Thursday, June 30, 2011

Determining the Size of a Class Object



There are many factors that decide the size of an object of a class in C++. These factors are:
  1. Size of all non-static data members
  2. Order of data members
  3. Byte alignment or byte padding
  4. Size of its immediate base class
  5. The existence of virtual function(s) (Dynamic polymorphism using virtual functions).
  6. Compiler being used
  7. Mode of inheritance (virtual inheritance)

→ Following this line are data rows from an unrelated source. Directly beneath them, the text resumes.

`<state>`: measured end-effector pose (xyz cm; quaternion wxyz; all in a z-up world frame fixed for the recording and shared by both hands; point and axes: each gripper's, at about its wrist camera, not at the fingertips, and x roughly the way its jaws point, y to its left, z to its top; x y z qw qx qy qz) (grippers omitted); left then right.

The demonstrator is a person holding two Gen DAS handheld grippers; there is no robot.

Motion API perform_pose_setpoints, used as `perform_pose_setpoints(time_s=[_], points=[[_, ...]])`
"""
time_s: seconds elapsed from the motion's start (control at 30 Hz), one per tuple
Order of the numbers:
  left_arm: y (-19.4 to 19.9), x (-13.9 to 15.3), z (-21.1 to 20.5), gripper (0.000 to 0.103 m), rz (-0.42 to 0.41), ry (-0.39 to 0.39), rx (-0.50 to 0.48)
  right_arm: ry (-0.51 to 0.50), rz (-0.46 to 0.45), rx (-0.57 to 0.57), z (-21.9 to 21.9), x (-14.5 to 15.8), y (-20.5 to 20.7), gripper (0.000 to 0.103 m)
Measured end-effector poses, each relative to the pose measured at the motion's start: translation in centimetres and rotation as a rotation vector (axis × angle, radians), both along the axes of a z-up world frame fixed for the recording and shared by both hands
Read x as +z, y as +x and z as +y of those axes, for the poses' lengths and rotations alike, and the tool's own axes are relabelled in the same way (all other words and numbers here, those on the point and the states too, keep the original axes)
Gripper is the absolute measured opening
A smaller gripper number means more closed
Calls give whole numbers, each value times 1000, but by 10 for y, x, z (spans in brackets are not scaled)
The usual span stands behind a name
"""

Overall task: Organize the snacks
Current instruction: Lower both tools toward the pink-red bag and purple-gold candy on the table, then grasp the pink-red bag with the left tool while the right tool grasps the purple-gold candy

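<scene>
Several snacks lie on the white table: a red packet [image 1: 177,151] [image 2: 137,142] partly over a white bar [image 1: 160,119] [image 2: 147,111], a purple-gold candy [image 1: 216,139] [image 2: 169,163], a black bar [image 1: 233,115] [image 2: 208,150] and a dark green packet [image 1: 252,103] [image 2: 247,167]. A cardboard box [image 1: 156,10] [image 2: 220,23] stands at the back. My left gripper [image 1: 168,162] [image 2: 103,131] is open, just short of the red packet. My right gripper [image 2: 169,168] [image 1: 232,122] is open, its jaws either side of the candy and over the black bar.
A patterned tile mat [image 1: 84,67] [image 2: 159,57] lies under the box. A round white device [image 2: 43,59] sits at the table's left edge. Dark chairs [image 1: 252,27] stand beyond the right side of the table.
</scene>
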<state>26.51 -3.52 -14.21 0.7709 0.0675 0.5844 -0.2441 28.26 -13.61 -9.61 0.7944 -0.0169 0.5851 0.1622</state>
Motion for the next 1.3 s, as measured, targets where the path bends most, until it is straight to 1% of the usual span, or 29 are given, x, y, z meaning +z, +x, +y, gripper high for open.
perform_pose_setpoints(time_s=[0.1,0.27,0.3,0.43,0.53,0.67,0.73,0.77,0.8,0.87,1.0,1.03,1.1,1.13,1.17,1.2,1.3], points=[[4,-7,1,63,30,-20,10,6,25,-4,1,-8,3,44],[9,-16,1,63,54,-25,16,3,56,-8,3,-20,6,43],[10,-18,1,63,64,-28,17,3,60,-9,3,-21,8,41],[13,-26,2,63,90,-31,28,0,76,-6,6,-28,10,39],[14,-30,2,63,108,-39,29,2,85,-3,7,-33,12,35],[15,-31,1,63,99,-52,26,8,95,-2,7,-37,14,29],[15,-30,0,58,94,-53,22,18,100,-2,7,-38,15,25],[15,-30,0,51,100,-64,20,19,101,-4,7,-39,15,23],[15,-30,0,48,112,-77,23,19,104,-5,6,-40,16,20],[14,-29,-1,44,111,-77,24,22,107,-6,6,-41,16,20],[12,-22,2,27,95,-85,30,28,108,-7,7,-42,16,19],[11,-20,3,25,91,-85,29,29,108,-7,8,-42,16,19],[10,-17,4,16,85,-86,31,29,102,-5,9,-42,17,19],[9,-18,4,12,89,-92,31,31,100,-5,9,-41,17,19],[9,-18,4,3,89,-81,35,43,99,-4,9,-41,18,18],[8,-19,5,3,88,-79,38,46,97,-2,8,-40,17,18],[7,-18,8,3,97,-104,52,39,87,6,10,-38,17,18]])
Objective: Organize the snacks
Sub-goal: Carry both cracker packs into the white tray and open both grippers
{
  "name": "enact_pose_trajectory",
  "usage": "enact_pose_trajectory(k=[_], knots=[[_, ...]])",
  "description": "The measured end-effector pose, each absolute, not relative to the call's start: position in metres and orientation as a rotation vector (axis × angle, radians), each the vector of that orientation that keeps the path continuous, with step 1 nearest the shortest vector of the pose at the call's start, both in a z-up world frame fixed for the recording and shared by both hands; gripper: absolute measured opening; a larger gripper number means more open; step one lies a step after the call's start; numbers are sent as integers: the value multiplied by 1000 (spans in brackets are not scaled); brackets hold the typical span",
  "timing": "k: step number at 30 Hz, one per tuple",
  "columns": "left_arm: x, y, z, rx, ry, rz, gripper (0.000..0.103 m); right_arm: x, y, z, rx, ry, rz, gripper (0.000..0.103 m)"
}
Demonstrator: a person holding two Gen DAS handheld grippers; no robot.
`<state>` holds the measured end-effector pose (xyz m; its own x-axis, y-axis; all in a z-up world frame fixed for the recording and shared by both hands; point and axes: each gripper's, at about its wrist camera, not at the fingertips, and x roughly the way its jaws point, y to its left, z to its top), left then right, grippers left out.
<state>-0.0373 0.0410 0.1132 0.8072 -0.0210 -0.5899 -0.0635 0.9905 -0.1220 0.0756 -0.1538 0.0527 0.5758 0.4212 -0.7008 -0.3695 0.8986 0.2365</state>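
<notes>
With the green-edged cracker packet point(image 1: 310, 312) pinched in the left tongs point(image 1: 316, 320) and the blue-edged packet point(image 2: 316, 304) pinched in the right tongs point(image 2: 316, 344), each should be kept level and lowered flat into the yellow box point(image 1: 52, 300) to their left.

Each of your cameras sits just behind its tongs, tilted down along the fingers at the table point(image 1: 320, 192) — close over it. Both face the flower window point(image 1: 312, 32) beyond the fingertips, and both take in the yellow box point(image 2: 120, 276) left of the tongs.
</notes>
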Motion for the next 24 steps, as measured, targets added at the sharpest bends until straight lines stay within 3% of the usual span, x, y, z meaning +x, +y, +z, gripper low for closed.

Size of all non-static data members
Only non-static data members will be counted for calculating sizeof class/object.
class A {
private:
        float iMem1;
        const int iMem2;
        static int iMem3;
        char iMem4;
};
For an object of class A, the size will be the size of float iMem1 + size of int iMem2 + size of char iMem4. Static members are really not part of the class object. They won't be included in object's layout. <2>Order of data members The order in which one specifies data members also alters the size of the class.
class C {
        char c;
        int int1;
        int int2;
        int i;
        long l;
        short s;
};
The size of this class is 24 bytes. Even though char c will consume only 1 byte, 4 bytes will be allocated for it, and the remaining 3 bytes will be wasted (holes). This is because the next member is an int, which takes 4 bytes. If we don't go to the next (4th) byte for storing this integer member, the memory access/modify cycle for this integer will be 2 read cycles. So the compiler will do this for us, unless we specify some byte padding/packing.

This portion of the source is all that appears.